Woman says she can’t get monkeypox from man with virus because he’s “not gay”

A woman told a doctor in Spain that she does not believe she can catch monkeypox from an infected person next to her, because she is “not gay.”

one in twitter threadDr. Arturo M. Henriques’s tweets were reposted and went viral.

The doctor was riding the subway in Madrid when a man was “absolutely stricken” with monkeypox wounds, including his hands.

“I see the situation and also the people around me as if nothing will happen,” the doctor said on Twitter.

As of August 1, there have been 23,276 confirmed cases of monkeypox worldwide. A high proportion is concentrated in men who have sex with men. However, the viral disease is not exclusive to this community and anyone can catch the virus after being in close contact with an infected person.

Henriques approached the man to ask what he was doing on the subway, as his wounds were highly contagious.

The man confirmed that he did indeed have the virus. However, he claimed that his doctor had only advised him to wear a mask instead of in isolation.

Monkeypox is mainly spread through direct, physical contact with an infected person. Wounds caused by an infected person are highly contagious when touched. Blister fluid coming out of the rash can also lead to infection.

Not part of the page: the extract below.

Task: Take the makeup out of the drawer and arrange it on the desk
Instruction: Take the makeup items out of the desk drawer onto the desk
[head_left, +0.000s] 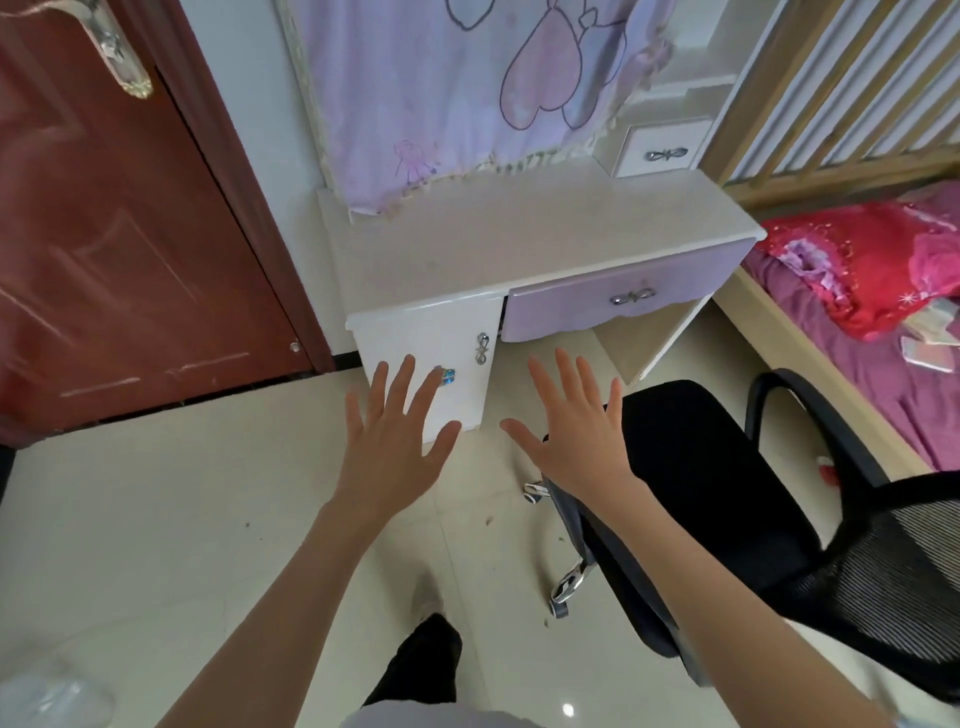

“I tell him that the bruises he has all over his body are the most contagious. That I am a doctor and that he probably does not understand all the signs of his family doctor… to which he told me that he balls Will not touch the.…” tweeted the doctor.

Then Henriques turned to the woman who was sitting next to the man and asked him if she was afraid of getting sick with monkeypox, to which she replied: “How am I going? [get] What if I’m not gay?”

The woman then said that the government was advising “gay” […] To take care of himself.” Henriques then got off the subway.

A high proportion of monkeypox cases have affected the gay community and a stigma has attached itself to the virus, despite experts insisting that it is “not a gay disease.” The World Health Organization has reiterated this point as the virus continues to spread.

Colin Quinn is President of Communities at Include Health—a business that advocates for better health care within the LGBTQ+ community. They told newsweek That being part of the LGBTQ+ community themselves, they’ve noticed that the stigma has really started to creep in.

A stock photo shows a man with monkeypox rash. A woman told a doctor in Spain that she does not believe she can catch monkeypox from an infected person sitting next to her, because she is “not gay.”
Berke Atseven/Getty

“Just a real life example. I was walking the streets of New York yesterday with my partner in what I thought was a very safe and friendly neighborhood.” “And someone, just a random person on the street started yelling at both of us to get out of our way and I don’t want your monkeypox. Don’t touch me. Don’t come near me, kind of thing.”

“So it’s like, you can see that the stigma is already beginning and why it’s so incredibly important that our public health officials, our politicians in our community, health centers all come together to make sure that Come we are really thoughtful about how we message and how we support not only the community that it is disproportionately affecting but also letting others know that there are risks.

“Many people have said it is not a homosexual disease. It is not a sexually transmitted virus or disease. There is nothing inherent in biology or a virus that is limited to men or gay men.”

Quinn said the virus continues to spread through “tight social groups” and that it “clearly does not discriminate.”

“This is already spreading beyond the gay and bisexual or broader LGBTQ+ community. So it is for those reasons that it is incredibly important that we learn from our past and our history,” he said. “I’ve already said that we’ve got our learnings from HIV/AIDS in the playbook, and that the lack of core messaging there has created so much stigma… [We need] To really learn from him.”